Visible to the public EAGER: Exploring the Feasibility of Software Testing Techniques to Evaluate Fairness Algorithms in Software SystemsConflict Detection Enabled

Project Details

Lead PI

Performance Period

Sep 01, 2017 - Aug 31, 2018

Institution(s)

University of Massachusetts Amherst

Award Number


Today, software is making more automated decisions with societal impact. For example, software determines who gets a loan or gets hired, computes risk-assessment scores that help decide who goes to jail and who is set free, and aids in diagnosing and treating medical patients. The increased role of software in such decisions makes software fairness a critical property. As more societal functions operate in cyberspace, the importance of software fairness increases. This project evaluates the feasibility of using software testing technology to identify behaviors whose outputs are more favorable for certain inputs. Using testing in such a manner is aimed at capturing causal relationships between characteristics of the software inputs and the software behavior. The approach is novel compared to typical machine learning classification techniques that analyze data but do not test the behavior of application software.
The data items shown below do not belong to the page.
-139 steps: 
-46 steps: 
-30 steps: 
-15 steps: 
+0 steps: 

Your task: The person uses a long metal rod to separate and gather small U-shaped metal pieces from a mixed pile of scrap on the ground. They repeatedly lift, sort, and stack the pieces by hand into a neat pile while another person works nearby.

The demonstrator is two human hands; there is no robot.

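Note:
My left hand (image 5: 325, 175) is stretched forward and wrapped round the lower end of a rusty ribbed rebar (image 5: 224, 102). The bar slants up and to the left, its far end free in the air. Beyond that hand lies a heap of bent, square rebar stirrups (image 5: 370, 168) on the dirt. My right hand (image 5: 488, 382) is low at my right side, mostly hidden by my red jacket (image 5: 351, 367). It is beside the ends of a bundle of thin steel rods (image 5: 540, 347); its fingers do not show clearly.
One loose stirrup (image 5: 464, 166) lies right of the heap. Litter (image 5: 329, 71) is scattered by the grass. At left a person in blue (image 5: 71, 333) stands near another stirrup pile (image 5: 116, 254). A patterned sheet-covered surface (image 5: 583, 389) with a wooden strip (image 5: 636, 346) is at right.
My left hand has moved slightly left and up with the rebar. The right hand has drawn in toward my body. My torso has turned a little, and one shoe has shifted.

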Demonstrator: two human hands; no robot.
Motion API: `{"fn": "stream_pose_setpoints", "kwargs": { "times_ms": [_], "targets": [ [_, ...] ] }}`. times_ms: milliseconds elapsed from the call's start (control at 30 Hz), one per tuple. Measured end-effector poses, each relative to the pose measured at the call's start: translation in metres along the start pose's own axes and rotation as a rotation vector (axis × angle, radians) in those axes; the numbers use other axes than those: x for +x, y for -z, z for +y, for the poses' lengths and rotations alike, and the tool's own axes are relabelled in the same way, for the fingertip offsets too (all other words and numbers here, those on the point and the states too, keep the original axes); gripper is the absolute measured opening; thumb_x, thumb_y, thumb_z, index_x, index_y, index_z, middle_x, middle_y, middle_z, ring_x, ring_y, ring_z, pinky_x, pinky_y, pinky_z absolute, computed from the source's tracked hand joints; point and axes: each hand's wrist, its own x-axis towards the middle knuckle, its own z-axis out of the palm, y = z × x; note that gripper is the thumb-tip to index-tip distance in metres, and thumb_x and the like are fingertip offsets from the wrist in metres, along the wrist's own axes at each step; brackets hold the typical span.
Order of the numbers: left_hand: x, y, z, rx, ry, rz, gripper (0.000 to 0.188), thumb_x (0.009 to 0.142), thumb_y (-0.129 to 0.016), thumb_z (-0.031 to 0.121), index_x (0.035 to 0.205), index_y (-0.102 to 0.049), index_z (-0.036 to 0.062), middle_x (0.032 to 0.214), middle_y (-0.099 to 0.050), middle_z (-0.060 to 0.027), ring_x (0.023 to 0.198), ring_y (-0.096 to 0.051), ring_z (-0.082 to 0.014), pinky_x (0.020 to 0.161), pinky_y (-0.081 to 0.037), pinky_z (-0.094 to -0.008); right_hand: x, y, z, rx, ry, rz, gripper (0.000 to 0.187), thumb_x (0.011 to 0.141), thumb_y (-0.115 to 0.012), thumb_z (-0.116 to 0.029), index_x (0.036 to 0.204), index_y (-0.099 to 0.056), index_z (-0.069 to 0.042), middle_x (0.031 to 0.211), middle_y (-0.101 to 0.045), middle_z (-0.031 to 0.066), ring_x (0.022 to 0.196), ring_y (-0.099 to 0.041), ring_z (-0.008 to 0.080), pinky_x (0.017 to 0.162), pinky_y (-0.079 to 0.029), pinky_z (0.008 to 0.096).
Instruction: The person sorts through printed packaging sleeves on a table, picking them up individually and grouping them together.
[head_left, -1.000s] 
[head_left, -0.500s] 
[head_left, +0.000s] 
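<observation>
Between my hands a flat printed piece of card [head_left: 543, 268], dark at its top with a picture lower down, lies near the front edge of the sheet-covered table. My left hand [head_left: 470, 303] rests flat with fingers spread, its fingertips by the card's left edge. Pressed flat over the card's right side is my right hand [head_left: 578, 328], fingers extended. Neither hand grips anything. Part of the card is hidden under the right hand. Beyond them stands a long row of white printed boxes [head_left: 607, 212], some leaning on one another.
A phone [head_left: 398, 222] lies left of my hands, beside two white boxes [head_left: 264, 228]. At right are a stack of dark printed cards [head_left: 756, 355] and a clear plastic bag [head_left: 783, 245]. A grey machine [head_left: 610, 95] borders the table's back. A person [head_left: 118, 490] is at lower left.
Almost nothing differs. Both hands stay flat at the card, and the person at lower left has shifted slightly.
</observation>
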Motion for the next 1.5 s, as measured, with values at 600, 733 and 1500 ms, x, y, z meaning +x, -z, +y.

The central idea is to identify causal relationships between software inputs and the way the software behaves, e.g., its outputs. Software testing enables conducting causal experiments consisting of running the software with nearly identical inputs that vary only in a key characteristic under test. Variations in that characteristic that affect behavior provide evidence of a causal relationship. Measuring such causal relationships requires test suites that focus on small variability in a key set of characteristics under test, while existing testing techniques focus on large variability that leads to greater coverage. As a result, existing techniques are ill-suited for measuring causal relationships and new technology is necessary. The result is the ability to test software for new properties for which no testing procedures existed.